I mercati, comunque, sembrano credere al cambiamento di passo nella politica della Fed e della Bce, e stanno spingendo al ribasso i tassi di Bund, T-Bond e BTp, che hanno perso, rispetto ai massimi di fine dicembre, da 40-50 agli 80-90 punti base. La riduzione più forte è stata per i BTp, il cui rendimento, come accade in tempi di tassi crescenti, era salito più degli altri, e ora è, simmetricamente, più degli altri sceso, ricacciando lo spread ai livelli della primavera scorsa, ben sotto quota 200; hanno anche aiutato i ‘boatos’ che vedono la Germania favorevole all’emissione di titoli comuni per fronteggiare gli alti costi dell’energia in Europa – un po’ come quelli del Next-Gen, ma non chiamiamoli Eurobond, se no la Germania ci ripensa…. Poi, si è andato restringendo il differenziale positivo fra titoli a due e a dieci anni (minore inversione della curva dei rendimenti), sia in Usa che in Germania. Più in generale, i prenditori di fondi in giro per il mondo hanno spinto parecchio nelle ultime settimane sull’emissione di obbligazioni, confidando che sarebbero bene accette con la prospettiva di tassi calanti.

Sui mercati valutari, il dollaro ha continuato a perdere terreno, e non solo contro l’euro: dall’inizio di novembre scorso il biglietto verde ha perso circa il 10% contro euro e l’8% contro le monete delle economie avanzate. Non è facile dirimere le cause: forse il differenziale di crescita – prima nettamente a favore dell’America – si è ristretto, e forse i mercati si aspettano che la Fed scenda a più miti consigli prima della Bce. O, più semplicemente (il sospetto era stato già adombrato nelle ultime Lancette), il dollaro è andato giù perché prima era andato (troppo) su…
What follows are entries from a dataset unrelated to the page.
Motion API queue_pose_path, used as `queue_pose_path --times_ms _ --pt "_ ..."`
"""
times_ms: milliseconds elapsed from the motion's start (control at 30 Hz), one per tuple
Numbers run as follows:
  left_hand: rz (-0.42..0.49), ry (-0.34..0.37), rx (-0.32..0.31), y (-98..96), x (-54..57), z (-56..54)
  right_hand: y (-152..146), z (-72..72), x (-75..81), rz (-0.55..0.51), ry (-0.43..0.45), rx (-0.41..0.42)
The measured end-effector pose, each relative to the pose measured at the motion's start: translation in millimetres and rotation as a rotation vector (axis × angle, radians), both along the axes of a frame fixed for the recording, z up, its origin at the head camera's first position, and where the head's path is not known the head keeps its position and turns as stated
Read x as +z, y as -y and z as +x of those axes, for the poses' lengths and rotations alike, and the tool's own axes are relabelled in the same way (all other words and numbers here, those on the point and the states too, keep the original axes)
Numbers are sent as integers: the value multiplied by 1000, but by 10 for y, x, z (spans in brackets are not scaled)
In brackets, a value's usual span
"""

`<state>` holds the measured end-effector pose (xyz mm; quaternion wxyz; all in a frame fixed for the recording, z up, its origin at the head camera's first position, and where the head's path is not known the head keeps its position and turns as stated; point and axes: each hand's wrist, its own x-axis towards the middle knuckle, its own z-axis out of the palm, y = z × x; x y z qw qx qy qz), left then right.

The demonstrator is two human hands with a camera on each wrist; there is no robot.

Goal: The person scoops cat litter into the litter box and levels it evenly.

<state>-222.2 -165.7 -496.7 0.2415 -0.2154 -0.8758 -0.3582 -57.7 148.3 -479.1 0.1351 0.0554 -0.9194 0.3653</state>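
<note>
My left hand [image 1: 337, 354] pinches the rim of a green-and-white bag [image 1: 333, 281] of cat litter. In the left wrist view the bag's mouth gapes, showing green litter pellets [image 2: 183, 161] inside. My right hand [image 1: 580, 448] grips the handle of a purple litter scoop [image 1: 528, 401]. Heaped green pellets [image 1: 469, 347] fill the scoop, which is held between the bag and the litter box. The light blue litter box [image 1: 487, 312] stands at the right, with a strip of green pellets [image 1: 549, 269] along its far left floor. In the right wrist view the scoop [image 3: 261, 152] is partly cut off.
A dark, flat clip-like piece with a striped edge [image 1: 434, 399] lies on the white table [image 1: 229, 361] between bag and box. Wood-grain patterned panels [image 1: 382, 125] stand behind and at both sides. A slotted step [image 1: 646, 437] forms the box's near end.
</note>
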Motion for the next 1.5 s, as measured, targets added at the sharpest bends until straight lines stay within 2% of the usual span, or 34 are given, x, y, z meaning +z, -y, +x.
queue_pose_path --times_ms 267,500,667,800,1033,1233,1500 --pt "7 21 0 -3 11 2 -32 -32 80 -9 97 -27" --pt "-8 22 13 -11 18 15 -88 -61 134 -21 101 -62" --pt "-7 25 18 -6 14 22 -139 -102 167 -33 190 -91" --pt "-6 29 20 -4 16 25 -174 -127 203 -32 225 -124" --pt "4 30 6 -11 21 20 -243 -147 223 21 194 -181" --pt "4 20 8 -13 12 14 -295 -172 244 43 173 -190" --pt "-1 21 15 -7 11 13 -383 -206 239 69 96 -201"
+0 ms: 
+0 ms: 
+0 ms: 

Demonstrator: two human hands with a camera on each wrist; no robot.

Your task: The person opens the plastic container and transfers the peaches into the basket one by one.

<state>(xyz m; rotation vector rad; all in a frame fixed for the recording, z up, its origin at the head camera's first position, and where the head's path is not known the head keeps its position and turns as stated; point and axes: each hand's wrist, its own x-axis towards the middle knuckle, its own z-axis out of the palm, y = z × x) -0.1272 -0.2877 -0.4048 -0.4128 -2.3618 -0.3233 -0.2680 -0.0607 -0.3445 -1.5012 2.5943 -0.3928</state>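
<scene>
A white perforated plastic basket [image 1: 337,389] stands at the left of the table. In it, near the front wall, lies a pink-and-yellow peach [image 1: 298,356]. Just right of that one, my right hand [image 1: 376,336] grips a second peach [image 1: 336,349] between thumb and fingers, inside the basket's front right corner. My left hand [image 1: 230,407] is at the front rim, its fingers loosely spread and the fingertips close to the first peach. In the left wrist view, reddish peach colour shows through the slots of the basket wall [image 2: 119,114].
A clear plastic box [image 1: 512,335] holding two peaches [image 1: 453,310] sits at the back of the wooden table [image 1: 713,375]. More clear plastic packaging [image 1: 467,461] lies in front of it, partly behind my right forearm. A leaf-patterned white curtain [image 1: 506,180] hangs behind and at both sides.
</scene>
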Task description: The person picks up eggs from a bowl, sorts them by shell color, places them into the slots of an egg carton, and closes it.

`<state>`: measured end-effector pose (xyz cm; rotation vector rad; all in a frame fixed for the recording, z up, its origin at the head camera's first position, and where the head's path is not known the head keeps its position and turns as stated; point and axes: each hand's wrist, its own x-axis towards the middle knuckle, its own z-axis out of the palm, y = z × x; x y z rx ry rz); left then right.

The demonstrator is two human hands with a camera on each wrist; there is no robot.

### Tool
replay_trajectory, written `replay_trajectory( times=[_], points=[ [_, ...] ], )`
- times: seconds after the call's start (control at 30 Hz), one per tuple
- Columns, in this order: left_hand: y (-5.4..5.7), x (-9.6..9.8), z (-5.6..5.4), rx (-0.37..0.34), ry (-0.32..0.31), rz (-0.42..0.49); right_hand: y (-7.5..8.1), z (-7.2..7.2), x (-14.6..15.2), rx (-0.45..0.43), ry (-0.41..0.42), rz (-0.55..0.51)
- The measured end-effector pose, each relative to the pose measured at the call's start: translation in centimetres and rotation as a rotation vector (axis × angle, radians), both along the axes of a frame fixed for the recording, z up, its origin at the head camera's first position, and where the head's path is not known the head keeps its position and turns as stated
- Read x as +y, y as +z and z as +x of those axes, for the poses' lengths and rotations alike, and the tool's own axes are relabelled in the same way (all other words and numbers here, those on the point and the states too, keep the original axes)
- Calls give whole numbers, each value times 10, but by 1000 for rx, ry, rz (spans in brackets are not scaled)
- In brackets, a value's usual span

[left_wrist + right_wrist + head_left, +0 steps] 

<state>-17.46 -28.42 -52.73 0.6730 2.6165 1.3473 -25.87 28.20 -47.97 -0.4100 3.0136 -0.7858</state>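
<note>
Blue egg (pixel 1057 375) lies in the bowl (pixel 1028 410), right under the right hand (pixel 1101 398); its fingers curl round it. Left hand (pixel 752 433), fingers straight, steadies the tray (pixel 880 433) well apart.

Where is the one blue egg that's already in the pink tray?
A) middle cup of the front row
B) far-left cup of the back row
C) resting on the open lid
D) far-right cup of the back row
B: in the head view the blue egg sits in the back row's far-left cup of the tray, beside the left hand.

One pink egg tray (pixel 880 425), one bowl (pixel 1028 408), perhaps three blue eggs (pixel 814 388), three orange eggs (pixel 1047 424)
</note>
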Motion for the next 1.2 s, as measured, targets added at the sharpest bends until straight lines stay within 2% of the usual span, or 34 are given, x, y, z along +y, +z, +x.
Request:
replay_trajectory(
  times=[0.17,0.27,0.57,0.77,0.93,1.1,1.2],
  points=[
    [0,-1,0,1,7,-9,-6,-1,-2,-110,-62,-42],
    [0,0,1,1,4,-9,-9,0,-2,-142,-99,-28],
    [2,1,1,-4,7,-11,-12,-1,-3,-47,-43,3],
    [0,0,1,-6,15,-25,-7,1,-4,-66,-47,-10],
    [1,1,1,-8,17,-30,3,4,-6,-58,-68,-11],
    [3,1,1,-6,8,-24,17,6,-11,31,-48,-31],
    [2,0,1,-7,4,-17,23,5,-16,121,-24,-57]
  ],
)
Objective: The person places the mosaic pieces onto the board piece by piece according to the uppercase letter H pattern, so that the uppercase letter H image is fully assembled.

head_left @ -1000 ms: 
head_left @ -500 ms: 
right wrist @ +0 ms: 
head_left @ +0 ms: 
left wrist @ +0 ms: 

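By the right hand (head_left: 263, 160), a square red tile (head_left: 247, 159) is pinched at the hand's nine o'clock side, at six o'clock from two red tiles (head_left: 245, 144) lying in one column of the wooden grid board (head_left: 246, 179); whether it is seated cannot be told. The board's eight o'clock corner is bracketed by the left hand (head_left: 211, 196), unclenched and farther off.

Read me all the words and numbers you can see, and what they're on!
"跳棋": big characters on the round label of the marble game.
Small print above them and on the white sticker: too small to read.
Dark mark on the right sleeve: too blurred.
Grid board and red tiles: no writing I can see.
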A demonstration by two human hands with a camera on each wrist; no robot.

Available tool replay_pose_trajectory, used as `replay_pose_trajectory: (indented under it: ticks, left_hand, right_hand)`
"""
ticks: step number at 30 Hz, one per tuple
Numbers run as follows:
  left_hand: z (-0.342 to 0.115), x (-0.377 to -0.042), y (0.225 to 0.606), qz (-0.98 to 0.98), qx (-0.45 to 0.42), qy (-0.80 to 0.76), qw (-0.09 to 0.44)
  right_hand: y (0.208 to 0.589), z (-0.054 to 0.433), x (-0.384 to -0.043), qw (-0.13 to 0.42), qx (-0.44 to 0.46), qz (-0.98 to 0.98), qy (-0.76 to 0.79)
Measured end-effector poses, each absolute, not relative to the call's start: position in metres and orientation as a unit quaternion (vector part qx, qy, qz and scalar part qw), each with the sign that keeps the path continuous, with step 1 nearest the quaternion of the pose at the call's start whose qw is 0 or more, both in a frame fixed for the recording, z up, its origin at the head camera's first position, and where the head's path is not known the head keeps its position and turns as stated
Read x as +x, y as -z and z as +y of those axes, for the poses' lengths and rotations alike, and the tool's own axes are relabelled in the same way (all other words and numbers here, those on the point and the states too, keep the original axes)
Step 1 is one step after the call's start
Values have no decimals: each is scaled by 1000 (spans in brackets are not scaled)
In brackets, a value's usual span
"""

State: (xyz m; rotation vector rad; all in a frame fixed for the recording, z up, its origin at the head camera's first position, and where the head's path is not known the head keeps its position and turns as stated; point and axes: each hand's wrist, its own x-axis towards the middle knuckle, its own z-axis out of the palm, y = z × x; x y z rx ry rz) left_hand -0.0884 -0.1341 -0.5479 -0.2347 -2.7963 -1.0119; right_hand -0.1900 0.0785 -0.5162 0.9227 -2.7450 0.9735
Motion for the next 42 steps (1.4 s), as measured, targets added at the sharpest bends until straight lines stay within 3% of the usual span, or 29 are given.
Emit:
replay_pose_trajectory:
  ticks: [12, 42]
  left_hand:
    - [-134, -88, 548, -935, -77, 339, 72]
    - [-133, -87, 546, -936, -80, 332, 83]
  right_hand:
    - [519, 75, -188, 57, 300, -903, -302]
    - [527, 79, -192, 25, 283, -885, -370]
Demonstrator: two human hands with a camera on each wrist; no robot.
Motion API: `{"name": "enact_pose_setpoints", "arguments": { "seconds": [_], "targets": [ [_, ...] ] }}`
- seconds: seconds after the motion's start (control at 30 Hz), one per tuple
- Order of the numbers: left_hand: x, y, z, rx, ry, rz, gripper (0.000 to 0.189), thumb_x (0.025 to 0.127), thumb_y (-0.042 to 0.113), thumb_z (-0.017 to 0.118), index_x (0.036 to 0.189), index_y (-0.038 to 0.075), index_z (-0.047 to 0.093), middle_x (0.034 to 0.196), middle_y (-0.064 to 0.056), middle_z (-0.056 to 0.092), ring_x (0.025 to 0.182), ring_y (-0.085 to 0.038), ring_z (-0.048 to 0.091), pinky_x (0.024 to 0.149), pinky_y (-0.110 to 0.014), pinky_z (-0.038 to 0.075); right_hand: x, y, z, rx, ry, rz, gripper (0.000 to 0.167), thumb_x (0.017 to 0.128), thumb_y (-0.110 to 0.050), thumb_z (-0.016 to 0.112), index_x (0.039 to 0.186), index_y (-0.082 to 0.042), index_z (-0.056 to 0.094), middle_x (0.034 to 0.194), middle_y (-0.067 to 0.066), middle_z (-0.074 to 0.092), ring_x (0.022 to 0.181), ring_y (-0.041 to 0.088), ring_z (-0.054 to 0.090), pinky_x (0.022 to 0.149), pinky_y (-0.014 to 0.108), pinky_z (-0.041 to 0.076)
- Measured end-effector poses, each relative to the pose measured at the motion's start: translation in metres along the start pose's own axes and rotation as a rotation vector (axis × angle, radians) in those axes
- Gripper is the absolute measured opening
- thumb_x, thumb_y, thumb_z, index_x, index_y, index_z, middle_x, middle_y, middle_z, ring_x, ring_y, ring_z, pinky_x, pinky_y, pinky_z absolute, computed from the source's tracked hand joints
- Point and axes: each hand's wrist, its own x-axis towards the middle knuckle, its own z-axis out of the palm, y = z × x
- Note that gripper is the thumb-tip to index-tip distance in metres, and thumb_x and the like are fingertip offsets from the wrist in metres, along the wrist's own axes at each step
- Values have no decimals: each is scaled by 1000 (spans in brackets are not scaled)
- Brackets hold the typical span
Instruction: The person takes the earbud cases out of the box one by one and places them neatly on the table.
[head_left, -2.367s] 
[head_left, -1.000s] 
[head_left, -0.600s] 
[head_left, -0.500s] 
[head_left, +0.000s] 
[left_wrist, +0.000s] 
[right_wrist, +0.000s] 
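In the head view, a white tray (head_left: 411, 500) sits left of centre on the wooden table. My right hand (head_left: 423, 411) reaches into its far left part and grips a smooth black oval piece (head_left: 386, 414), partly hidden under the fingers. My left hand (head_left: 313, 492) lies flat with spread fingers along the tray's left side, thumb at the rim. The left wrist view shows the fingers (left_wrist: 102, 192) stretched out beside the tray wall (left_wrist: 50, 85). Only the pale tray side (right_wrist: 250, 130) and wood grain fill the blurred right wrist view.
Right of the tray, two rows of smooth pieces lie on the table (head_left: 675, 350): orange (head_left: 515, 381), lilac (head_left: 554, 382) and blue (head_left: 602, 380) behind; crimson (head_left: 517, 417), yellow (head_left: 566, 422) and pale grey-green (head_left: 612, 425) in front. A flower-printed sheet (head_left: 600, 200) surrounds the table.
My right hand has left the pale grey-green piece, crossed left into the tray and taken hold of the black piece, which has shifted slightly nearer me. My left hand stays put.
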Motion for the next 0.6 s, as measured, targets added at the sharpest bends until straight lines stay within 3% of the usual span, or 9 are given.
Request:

Lo yuan ha seguito un’analoga traiettoria, e negli ultimi giorni si è rafforzato anche rispetto all’euro. Qui le cause sono meno difficili da dirimere: la goffa uscita dalle restrizioni da ‘Covid-zero’ sarà, appunto, goffa, ma in ogni caso aiuta la crescita, assieme ai piani di supporto a un settore immobiliare in forte crisi.

I mercati azionari, come quelli obbligazionari, credono a una fine imminente dei rialzi dei tassi, o comunque a una più lenta ascesa. Probabilmente hanno ragione, per quanto riguarda i tassi, ma forse non tengono conto dell’altro determinante delle quotazioni: gli utili. Gli aumenti del costo del lavoro e un’economia che rallenta possono portare cattive notizie per le quotazioni. In particolare, il settore immobiliare è in netto arretramento: il tasso-principe per gli acquisti di case delle famiglie Usa – il mutuo trentennale – è al 6,4%, di molto superiore all’inflazione attesa: permessi e cantieri per l’edilizia residenziale arretrano pesantemente. Senza contare quel che può accadere al Cremlino

Il metallo giallo è salito parecchio. Perché? Confessiamo l’ignoranza. Rifugio da tensioni geopolitiche? Ma queste non sono più tese di prima. Rifugio dall’inflazione? Ma questa è in discesa. A corto di argomenti, si ipotizza che – anche sulla base del fatto che a comprare sono le Banche centrali, probabilmente di Russia e Cina – l’oro si presti meglio ad aggirare le sanzioni. Bah, come abbiamo detto prima per quanto riguarda un altro  busillis, “soltanto vivendo sapremo risolverlo”.